Print every line of the listing below, starting with the line that holds "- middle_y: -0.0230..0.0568" and going on through the line that holds "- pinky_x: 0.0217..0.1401", both included, and print nothing else.

──────── EXERCISE INPUT

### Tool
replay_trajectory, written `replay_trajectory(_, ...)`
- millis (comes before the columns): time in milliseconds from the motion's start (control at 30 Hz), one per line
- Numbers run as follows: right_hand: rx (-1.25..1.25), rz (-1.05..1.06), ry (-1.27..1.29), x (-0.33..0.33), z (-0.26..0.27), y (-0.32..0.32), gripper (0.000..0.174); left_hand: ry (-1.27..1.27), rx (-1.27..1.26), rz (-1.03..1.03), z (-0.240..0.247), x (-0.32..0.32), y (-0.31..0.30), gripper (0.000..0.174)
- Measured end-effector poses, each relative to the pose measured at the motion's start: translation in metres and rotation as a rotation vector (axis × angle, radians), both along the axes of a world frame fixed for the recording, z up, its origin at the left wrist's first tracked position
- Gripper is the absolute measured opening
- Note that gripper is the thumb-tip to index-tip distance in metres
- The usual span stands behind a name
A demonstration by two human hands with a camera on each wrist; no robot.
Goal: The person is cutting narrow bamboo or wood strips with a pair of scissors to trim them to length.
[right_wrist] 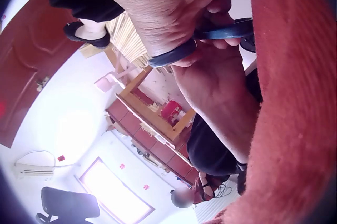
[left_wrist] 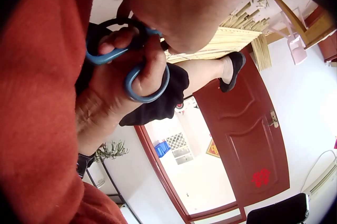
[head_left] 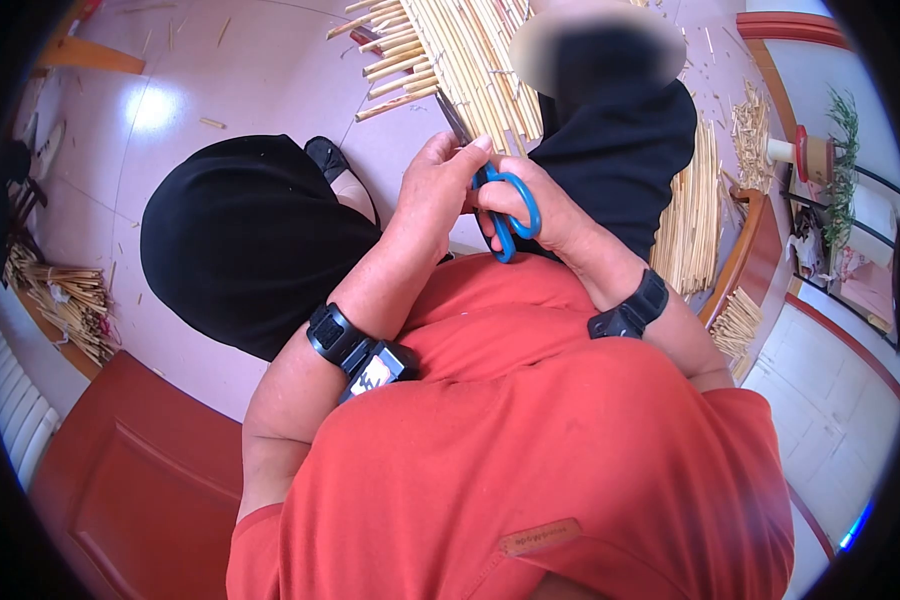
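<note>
Blue-handled scissors [head_left: 515,190] point away from the body, dark blades up and to the left. The right hand [head_left: 545,205] holds them, its fingers through the handle loops, as the left wrist view also shows at the loops [left_wrist: 148,97]. The left hand [head_left: 438,185] meets it at the scissors' middle, thumb across them and fingers curled; its fingertips are partly hidden. In the right wrist view the left hand [right_wrist: 213,84] lies against the right hand [right_wrist: 163,8] by a blue loop [right_wrist: 174,55]. Just beyond the blades lies a mat of pale stalks [head_left: 475,65].
Another strip of stalks [head_left: 692,215] lies right of the black-clothed knee [head_left: 620,150]. A stalk bundle [head_left: 65,300] is at far left, and loose bits are scattered on the tiled floor [head_left: 210,60]. A red wooden panel [head_left: 150,460] stands at lower left.
</note>
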State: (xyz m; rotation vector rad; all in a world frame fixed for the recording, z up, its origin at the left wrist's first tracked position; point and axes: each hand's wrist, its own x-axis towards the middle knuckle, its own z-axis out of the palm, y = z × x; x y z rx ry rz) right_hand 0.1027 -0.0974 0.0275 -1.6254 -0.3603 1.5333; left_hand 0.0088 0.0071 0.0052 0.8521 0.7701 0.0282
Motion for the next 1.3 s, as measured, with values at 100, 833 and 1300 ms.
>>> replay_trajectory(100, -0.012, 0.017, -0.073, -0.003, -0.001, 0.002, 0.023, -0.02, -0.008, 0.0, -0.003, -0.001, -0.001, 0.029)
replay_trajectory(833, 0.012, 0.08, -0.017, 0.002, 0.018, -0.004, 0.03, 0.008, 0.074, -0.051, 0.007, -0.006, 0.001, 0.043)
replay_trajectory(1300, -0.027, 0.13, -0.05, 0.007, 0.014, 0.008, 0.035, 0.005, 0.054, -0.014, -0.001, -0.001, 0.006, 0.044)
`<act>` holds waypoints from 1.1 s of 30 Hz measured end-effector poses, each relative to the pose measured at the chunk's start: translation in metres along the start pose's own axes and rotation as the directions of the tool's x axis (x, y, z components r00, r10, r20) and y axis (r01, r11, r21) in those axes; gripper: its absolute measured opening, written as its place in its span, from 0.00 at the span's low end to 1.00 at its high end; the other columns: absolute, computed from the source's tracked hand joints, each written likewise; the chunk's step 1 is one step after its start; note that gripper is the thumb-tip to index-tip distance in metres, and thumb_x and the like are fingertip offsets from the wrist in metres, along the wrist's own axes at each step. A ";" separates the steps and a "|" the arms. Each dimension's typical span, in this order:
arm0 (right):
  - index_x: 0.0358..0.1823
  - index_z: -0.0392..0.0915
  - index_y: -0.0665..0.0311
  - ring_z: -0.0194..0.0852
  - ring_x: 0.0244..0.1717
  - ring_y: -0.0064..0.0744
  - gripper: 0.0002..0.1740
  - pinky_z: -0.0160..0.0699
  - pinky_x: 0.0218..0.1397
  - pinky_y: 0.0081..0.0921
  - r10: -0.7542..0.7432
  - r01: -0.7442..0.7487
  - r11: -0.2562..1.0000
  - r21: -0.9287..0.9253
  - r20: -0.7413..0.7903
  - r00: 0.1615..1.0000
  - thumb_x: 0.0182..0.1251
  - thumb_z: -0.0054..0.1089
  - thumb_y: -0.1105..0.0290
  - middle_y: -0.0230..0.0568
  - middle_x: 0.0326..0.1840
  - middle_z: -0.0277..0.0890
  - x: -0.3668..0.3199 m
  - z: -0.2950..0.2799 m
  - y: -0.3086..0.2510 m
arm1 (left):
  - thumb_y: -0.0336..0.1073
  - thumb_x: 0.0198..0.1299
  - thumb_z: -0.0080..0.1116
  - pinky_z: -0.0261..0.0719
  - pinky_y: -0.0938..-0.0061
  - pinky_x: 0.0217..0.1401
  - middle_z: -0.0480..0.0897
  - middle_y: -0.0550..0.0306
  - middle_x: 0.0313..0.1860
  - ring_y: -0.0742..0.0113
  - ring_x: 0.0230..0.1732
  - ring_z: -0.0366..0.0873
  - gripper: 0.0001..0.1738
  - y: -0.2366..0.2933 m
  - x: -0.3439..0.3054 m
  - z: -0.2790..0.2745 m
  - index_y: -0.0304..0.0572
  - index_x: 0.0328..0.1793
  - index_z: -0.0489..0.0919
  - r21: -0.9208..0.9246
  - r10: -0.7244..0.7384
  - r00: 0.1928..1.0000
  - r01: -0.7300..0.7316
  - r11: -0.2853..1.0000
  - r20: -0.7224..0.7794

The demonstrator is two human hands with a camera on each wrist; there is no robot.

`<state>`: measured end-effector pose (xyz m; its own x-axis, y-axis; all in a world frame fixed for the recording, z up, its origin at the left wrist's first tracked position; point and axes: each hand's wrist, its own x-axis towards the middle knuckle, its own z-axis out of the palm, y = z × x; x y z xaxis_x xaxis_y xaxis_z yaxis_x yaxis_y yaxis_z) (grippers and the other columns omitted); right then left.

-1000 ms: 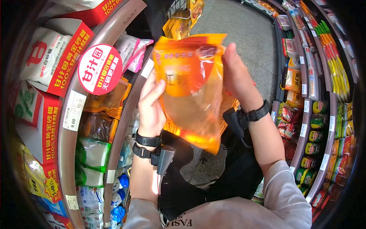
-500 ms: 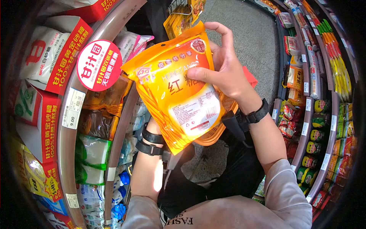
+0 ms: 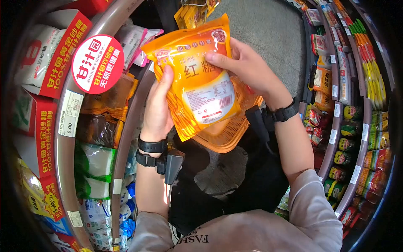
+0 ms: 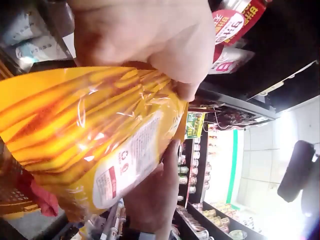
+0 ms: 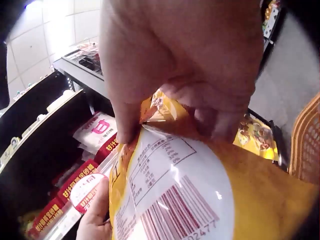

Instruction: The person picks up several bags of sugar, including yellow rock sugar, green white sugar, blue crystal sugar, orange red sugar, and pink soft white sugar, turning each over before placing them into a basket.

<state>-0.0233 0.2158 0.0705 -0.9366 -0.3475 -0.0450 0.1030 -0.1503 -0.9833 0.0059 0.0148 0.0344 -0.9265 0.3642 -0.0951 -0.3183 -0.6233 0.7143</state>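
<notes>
An orange bag of brown sugar (image 3: 184, 96) is held up in front of the body, its printed label and barcode towards the head camera. My left hand (image 3: 156, 111) grips its left edge, thumb on the front and fingers hidden behind. At the upper right side my right hand (image 3: 252, 69) pinches the bag, with its thumb across the printing. The left wrist view shows the creased side of the bag (image 4: 65, 125) below the left hand (image 4: 145, 35). In the right wrist view, the barcode panel (image 5: 185, 200) lies under the right hand (image 5: 180, 55).
An orange plastic basket (image 3: 224, 140) is below the bag, partly hidden by it. A shelf on the left holds white sugar bags (image 3: 44, 54), brown packs (image 3: 100, 128) and a round red sign (image 3: 97, 64). Jars (image 3: 346, 145) and packets line the right shelf. Grey floor (image 3: 260, 29) lies between.
The bag has been turned over, bringing its label panel round to face the head camera. My left hand, mostly behind the bag half a second ago, now has its thumb on the front.
</notes>
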 end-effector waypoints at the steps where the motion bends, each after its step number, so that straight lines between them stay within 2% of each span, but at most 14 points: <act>1: 0.60 0.72 0.67 0.80 0.53 0.26 0.27 0.80 0.58 0.29 0.052 -0.052 0.999 -0.016 0.001 0.999 0.63 0.70 0.63 0.38 0.54 0.80 -0.001 -0.002 -0.001 | 0.53 0.74 0.45 0.71 0.65 0.69 0.74 0.51 0.66 0.62 0.66 0.73 0.30 0.000 0.002 -0.003 0.39 0.72 0.64 -0.036 -0.007 1.000 0.008 0.999 0.019; 3: 0.58 0.74 0.66 0.81 0.52 0.26 0.24 0.81 0.57 0.28 0.148 -0.148 0.988 -0.047 0.003 0.989 0.65 0.68 0.61 0.38 0.54 0.81 -0.003 -0.006 -0.002 | 0.53 0.73 0.45 0.72 0.66 0.68 0.76 0.51 0.65 0.63 0.65 0.75 0.31 0.000 0.002 -0.003 0.38 0.71 0.64 -0.065 -0.011 0.999 0.014 0.998 0.043; 6: 0.56 0.77 0.65 0.81 0.51 0.25 0.22 0.81 0.57 0.27 0.110 -0.110 0.993 -0.036 -0.012 0.994 0.65 0.68 0.63 0.37 0.52 0.82 -0.002 -0.007 0.001 | 0.53 0.73 0.46 0.72 0.66 0.68 0.75 0.51 0.65 0.63 0.65 0.75 0.31 0.000 0.001 0.000 0.38 0.72 0.64 0.039 0.049 0.999 -0.049 0.998 0.006; 15: 0.55 0.78 0.66 0.82 0.50 0.24 0.21 0.80 0.58 0.26 0.046 -0.047 0.996 -0.071 -0.010 0.999 0.64 0.69 0.66 0.38 0.52 0.83 0.000 -0.009 0.003 | 0.51 0.73 0.48 0.69 0.68 0.69 0.75 0.53 0.65 0.66 0.65 0.73 0.29 -0.006 0.002 -0.003 0.39 0.71 0.66 0.120 0.098 0.994 -0.093 0.988 -0.042; 21: 0.55 0.79 0.67 0.82 0.49 0.25 0.20 0.80 0.58 0.27 0.055 -0.057 0.996 -0.062 -0.026 0.998 0.64 0.68 0.67 0.39 0.52 0.83 -0.001 -0.006 0.000 | 0.51 0.73 0.48 0.69 0.68 0.69 0.75 0.53 0.65 0.66 0.65 0.73 0.29 -0.007 0.005 -0.006 0.39 0.71 0.66 0.113 0.093 0.995 -0.087 0.990 -0.044; 24: 0.55 0.79 0.67 0.82 0.49 0.25 0.19 0.80 0.58 0.26 0.083 -0.083 0.997 0.001 -0.014 0.996 0.64 0.68 0.68 0.39 0.51 0.83 0.001 -0.006 0.004 | 0.52 0.74 0.47 0.69 0.69 0.69 0.75 0.54 0.65 0.66 0.65 0.73 0.28 -0.005 0.006 -0.006 0.39 0.70 0.68 0.153 0.090 0.995 -0.083 0.985 -0.041; 27: 0.54 0.79 0.68 0.82 0.48 0.24 0.19 0.81 0.55 0.25 0.119 -0.118 0.993 0.009 -0.044 0.992 0.64 0.68 0.68 0.38 0.50 0.83 0.002 -0.003 0.007 | 0.46 0.73 0.51 0.70 0.70 0.68 0.74 0.52 0.66 0.67 0.65 0.73 0.29 0.000 0.007 -0.005 0.39 0.72 0.62 0.095 0.008 0.999 -0.004 0.995 -0.045; 30: 0.53 0.79 0.68 0.82 0.46 0.22 0.18 0.81 0.52 0.24 0.003 -0.022 0.986 -0.165 -0.111 0.994 0.65 0.68 0.68 0.37 0.48 0.84 0.006 -0.009 0.019 | 0.37 0.67 0.60 0.72 0.69 0.65 0.70 0.50 0.66 0.64 0.63 0.73 0.35 -0.016 0.008 -0.010 0.39 0.74 0.54 0.360 0.219 0.960 -0.146 0.922 -0.173; 31: 0.52 0.79 0.68 0.81 0.45 0.22 0.18 0.81 0.49 0.23 -0.059 0.025 0.973 -0.232 -0.141 0.988 0.64 0.68 0.68 0.38 0.46 0.84 0.008 -0.009 0.023 | 0.31 0.59 0.66 0.73 0.69 0.62 0.64 0.46 0.65 0.60 0.60 0.72 0.44 -0.016 0.005 -0.009 0.41 0.74 0.49 0.498 0.230 0.920 -0.045 0.866 -0.316; 32: 0.52 0.78 0.68 0.82 0.45 0.22 0.18 0.81 0.49 0.24 -0.095 0.047 0.957 -0.286 -0.156 0.983 0.64 0.68 0.68 0.38 0.46 0.84 0.010 -0.009 0.027 | 0.34 0.55 0.70 0.70 0.65 0.64 0.61 0.44 0.63 0.56 0.63 0.68 0.44 -0.023 0.007 -0.017 0.41 0.72 0.53 0.596 0.300 0.899 -0.056 0.801 -0.319; 33: 0.52 0.78 0.69 0.82 0.44 0.22 0.18 0.81 0.49 0.24 -0.134 0.069 0.937 -0.343 -0.171 0.976 0.64 0.68 0.68 0.38 0.46 0.84 0.011 -0.009 0.029 | 0.36 0.55 0.71 0.67 0.64 0.67 0.60 0.41 0.64 0.54 0.66 0.65 0.46 -0.022 0.006 -0.014 0.38 0.73 0.52 0.644 0.285 0.930 -0.073 0.761 -0.231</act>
<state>-0.0338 0.2158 0.0396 -0.9853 -0.1608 0.0578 -0.0827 0.1528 -0.9848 0.0048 0.0204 0.0086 -0.9990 0.0013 -0.0452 -0.0452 -0.0551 0.9975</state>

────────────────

YOUR SOLUTION:
  - middle_y: -0.0230..0.0568
  - middle_x: 0.0326..0.1840
  - middle_z: -0.0277..0.0890
  - x: -0.3668..0.3199 m
  - z: -0.2950..0.2799 m
  - y: -0.3086..0.2510 m
arm1 (left):
  - thumb_y: -0.0336..0.1073
  - thumb_x: 0.0198..0.1299
  - thumb_z: -0.0080..0.1116
  - pinky_z: -0.0261..0.0719
  - pinky_y: -0.0938..-0.0061
  - pinky_x: 0.0217..0.1401

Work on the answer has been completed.